Still, nothing breeds efficiency like fear, and I arrived back camp with an eye on the sky the whole time. A few raindrops had started to fall and I knew that resting at camp was not a good idea. I filled up my water bottles, briefly said hi to the two other tents in the area (which now had people in them), and set off for my car. Now, I have to say, this season was a grand display of luck for me. I've run from a few storms and have somehow avoided getting rained on in nearly all of them despite having clouds right over me. The one time it did rain, there was no lightning. Still, it was early July and I didn't know how lucky I'd be in the next few months. There was lightning right across the valley as I made my way down, and I wanted to get through the wide open fields before things really opened up. Unfortunately, though, the storm had caught up to me and started dropping lightning bolts right where I had to walk towards. I was a little apprehensive. Still, I was below treeline and could find shelter if I had to.

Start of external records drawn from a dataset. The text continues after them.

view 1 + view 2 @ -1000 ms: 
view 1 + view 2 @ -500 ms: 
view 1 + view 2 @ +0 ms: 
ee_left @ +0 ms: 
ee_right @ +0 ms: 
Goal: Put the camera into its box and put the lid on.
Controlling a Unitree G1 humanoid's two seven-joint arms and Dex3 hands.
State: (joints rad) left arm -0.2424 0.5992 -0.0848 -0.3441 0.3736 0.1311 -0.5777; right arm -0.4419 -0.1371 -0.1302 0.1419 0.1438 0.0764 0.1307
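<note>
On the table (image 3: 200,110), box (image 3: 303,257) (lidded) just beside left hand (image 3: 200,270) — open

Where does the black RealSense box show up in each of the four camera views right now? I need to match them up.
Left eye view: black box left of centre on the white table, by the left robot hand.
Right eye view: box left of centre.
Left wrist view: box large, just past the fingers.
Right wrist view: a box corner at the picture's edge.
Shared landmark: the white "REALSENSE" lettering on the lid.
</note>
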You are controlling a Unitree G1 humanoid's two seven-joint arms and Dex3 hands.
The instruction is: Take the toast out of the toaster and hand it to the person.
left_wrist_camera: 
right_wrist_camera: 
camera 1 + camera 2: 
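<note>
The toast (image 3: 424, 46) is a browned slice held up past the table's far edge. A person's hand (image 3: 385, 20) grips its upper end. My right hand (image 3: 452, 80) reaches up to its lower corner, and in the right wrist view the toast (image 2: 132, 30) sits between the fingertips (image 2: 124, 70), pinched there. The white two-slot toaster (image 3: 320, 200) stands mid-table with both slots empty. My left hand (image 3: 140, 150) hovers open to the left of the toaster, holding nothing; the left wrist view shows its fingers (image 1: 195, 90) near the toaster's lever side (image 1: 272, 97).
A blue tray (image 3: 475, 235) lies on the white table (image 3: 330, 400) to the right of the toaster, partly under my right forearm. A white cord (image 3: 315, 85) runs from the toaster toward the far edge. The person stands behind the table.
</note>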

The mountain gods had forgiven me, though, at least for a day, and I made it back to the bridge pretty darn dry. I wore my raincoat but barely needed it. After that, it was just a few miles of columbine-hopping (seriously, the lower trail is covered in columbine groves) back to the TH. These last few miles were a total slog. After the fun descent, guilty mile thanks to my bear spray screw-up, flower fields, and storm-dodging, I was ready to be done. I really didn't want to have to drive back home either. But, I had work the next day and there wasn't much of an option. I slogged, and stopped to rest, and slogged, and stopped again... more times than I can count. I was gassed. But, I made it mid-afternoon. The whole trip, despite being full of adventure, took less than 24 hours car-car. I nearly fell asleep on the drive back, and I had to stop in Alamosa just to nap. The rain found me then. I got soaked crossing the street to a restaurant in town, and I just rested for a while. Still, a few more tired hours of driving, and I made it home. This was an amazing trip, and one I'd highly recommend to anyone who loves getting out/about. The solo aspect was scary and exhausting, but also so fulfilling. I felt very alive. I wish I had slept more, as the sleep deprivation did dull some of the sensations, but this was still a spectacular trip to a beautiful part of the state. Thanks for reading!
P.S. This is a random thought, but does anyone know if RGP's Flame-Grilled Wraps (Durango) is named after Rio Grande Pyramid? I want to believe that the answer is "yes". Just like this peak, the experience at RGP's doesn't disappoint.